Fondos gestionados activamente

¡Una historia de fracasos!

En el mundo de las finanzas, el tema de la gestión activa frente a la gestión pasiva es siempre de actualidad. Si bien por un lado hay cada vez más partidarios (afortunadamente) de la gestión pasiva, por otro lado hay un gran grupo de los que apoyan la capacidad de los administradores para vencer al mercado.

Por supuesto, soy de los que creen que la gestión activa, al menos a nivel de los fondos de inversión, no puede hacerlo sistemáticamente mejor que el mercado. Pero siempre es bueno enfatizar las razones de esta idea.

No vence al mercado

¿Por qué la gestión activa no puede vencer al mercado? Una cosa debe quedar clara ahora mismo. Los administradores de fondos de inversión no son estúpidos y a menudo trabajan concretamente en interés de sus clientes. El punto es que es realmente difícil vencer al mercado trabajando dentro de la industria de la administración de activos.

¿Quieres saber por qué? Aquí están las principales razones:

1 – Los mercados son muy eficientes. Esto no significa que sean 100% eficientes, sin embargo es muy difícil para el inversor, incluso para un profesional, extraer un rendimiento extra de las pocas ineficiencias del mercado. Nadie puede hacerlo constantemente.

2 – Limitaciones de la gestión. Los fondos de inversión deben seguir y cumplir con parámetros precisos impuestos por la ley o por la casa de inversiones de referencia en lo que respecta a la composición de su cartera. A menudo no pueden invertir en empresas que no alcanzan ciertas capitalizaciones, no pueden reducir demasiado su exposición al capital. Si incluso un gerente adivina una fuerte caída en el mercado, no podrá ir al 100% o al 80% de efectivo, pero aún así tendrá que ser invertido. Puede limitar el daño, pero no evitarlo.

3 – Reserva de liquidez. Los fondos de inversión siempre deben mantener una reserva de liquidez para hacer frente a los reembolsos. Esto significa que no pueden tender a invertir el 100% de su capital. En las fases descendentes esto es una ventaja, pero en las fases ascendentes es una desventaja. Y como a largo plazo las subidas superan a las caídas, esto es ciertamente una desventaja.

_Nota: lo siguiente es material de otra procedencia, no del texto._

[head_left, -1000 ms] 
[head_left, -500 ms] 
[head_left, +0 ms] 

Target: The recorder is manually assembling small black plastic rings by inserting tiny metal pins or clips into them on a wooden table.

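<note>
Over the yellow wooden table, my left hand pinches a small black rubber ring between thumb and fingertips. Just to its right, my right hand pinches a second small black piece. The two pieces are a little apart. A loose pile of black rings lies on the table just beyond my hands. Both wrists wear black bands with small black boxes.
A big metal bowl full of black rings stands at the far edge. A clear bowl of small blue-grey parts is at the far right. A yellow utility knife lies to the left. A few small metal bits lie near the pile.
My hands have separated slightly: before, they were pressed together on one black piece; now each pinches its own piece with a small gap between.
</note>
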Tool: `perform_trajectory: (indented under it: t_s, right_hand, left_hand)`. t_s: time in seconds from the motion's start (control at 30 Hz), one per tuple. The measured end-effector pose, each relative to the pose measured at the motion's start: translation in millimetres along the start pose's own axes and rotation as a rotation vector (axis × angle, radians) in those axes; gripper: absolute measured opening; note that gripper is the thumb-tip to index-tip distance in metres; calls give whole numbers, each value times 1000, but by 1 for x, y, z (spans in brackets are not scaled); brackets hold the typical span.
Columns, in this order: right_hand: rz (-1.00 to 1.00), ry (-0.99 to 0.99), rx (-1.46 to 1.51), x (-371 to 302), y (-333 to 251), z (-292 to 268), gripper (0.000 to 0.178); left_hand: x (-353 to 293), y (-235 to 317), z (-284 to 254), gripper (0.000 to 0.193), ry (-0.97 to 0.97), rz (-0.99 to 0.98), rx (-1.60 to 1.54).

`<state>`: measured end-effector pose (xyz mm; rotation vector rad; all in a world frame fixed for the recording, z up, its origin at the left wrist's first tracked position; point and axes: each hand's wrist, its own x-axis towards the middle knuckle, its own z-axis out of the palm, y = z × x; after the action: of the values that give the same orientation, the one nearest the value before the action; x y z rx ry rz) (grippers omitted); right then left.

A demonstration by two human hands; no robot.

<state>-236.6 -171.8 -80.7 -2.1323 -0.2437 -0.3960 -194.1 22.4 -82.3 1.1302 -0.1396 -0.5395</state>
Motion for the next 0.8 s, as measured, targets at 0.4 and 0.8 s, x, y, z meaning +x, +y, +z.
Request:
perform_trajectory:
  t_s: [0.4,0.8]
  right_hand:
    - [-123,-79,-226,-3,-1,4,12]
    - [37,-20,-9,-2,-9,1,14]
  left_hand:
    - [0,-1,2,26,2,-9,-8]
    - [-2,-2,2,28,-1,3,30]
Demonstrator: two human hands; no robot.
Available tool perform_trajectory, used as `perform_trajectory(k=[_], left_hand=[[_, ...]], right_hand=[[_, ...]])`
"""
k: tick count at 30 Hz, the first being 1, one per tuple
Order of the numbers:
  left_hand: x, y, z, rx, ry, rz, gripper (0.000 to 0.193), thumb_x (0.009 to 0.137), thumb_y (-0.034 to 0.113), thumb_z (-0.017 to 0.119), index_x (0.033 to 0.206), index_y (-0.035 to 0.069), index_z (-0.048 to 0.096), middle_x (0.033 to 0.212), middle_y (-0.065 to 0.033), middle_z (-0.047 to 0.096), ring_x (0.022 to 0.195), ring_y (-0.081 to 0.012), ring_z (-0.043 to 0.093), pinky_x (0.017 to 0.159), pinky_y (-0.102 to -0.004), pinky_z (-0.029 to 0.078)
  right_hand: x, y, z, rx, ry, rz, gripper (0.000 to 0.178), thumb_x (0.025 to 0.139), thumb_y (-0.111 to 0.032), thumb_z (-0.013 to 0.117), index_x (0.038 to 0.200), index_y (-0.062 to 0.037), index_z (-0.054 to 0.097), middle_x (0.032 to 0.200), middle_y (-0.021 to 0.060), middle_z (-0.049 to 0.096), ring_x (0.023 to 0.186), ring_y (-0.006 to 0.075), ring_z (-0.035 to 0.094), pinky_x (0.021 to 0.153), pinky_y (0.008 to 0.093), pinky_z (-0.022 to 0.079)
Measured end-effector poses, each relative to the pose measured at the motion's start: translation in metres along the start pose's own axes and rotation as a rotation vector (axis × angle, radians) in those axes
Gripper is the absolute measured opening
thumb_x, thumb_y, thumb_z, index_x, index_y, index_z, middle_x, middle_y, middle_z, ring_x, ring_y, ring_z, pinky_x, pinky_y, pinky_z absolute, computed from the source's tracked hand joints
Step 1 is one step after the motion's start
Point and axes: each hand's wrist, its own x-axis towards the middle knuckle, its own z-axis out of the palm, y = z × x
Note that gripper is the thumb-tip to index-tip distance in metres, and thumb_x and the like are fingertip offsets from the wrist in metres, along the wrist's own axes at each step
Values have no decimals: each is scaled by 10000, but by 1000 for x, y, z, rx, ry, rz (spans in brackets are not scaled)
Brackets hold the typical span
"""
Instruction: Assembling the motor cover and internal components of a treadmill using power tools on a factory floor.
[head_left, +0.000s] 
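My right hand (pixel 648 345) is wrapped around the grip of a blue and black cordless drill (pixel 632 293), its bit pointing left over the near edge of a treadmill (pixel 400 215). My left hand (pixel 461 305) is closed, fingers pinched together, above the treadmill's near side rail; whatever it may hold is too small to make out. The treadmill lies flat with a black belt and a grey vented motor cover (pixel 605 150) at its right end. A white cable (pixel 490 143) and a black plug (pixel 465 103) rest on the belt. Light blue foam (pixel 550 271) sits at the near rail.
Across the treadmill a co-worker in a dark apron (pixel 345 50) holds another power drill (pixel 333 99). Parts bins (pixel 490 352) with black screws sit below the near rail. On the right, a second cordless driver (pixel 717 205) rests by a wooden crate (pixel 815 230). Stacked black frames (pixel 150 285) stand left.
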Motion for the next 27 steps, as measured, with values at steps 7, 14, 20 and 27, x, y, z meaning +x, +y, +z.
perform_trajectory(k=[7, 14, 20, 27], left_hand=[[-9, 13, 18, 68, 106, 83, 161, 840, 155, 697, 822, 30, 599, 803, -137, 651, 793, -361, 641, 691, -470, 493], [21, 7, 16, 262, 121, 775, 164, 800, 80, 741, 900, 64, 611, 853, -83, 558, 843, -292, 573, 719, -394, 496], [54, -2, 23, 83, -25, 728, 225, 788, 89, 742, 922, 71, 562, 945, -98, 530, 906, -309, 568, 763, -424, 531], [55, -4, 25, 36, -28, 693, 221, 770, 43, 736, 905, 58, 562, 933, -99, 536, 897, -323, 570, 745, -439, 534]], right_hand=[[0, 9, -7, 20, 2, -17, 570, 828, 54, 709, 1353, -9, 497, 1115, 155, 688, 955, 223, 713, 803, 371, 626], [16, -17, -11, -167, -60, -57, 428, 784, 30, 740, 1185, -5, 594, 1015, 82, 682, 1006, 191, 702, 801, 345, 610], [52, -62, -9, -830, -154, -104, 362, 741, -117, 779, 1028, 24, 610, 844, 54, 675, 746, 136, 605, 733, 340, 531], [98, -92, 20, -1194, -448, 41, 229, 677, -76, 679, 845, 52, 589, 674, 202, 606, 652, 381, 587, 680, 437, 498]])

4 – Comisiones. Este es obviamente el mayor problema. De hecho, varios gerentes se las arreglan para vencer al mercado antes de los gastos y las comisiones. Pero una vez que se tienen en cuenta estos costos, la extraperformance desaparece por completo.

Por último, hay un último aspecto a considerar que he informado en el pasado. Incluso hoy en día, los fondos de inversión y los fondos de cobertura constituyen una gran parte de la industria de la gestión de activos y casi toda la parte de la gestión activa.

Por lo tanto, en promedio, no pueden hacerlo mejor que el mercado, porque ellos mismos son el mercado. Para alguien que lo hace mejor, otros tienen que hacerlo peor. Y seleccionar de antemano quién lo hará mejor no es tan fácil.

El ejemplo de Bill Miller

Los problemas de la gestión activa: Uno de los casos más famosos de fracaso en la gestión activa es sin duda el de Bill Miller. Durante muchos años, este gestor ha sido una de las pocas excepciones a la regla, batiendo sistemáticamente el mercado todos los años desde 1991 hasta 2006 con su estilo «valor».

Las habilidades de este «gurú» también han aumentado la cantidad de dinero en la gestión de su casa de inversiones, Legg Mason. Luego, desafortunadamente, llegó el 2008 y las elecciones equivocadas de Miller, que continuó mediando en posiciones muy perdedoras, evaporó completamente unos 15 años de rendimiento extra. Su fondo perdió el 55% contra el 37% del índice S&P500. Y las sumas administradas cayeron en más del 80%.

Justo esta semana, Miller y Legg Mason decidieron tomar caminos separados. Miller ha adquirido el 50% del fondo y continuará gestionando de forma independiente con su estilo de valor, mientras que Legg Mason se centrará en múltiples estilos de gestión. El punto es que después de 2008, el desempeño ha sido consistentemente más bajo que el índice. Incluso este gurú ha fallado consistentemente en hacerlo mejor que el mercado a largo plazo.

Conclusiones

La gestión activa a nivel de fondos de inversión es, en mi opinión, un perdedor. Y si los grandes profesionales no pueden vencer al mercado, la probabilidad de que un pequeño inversor tenga éxito es aún menor.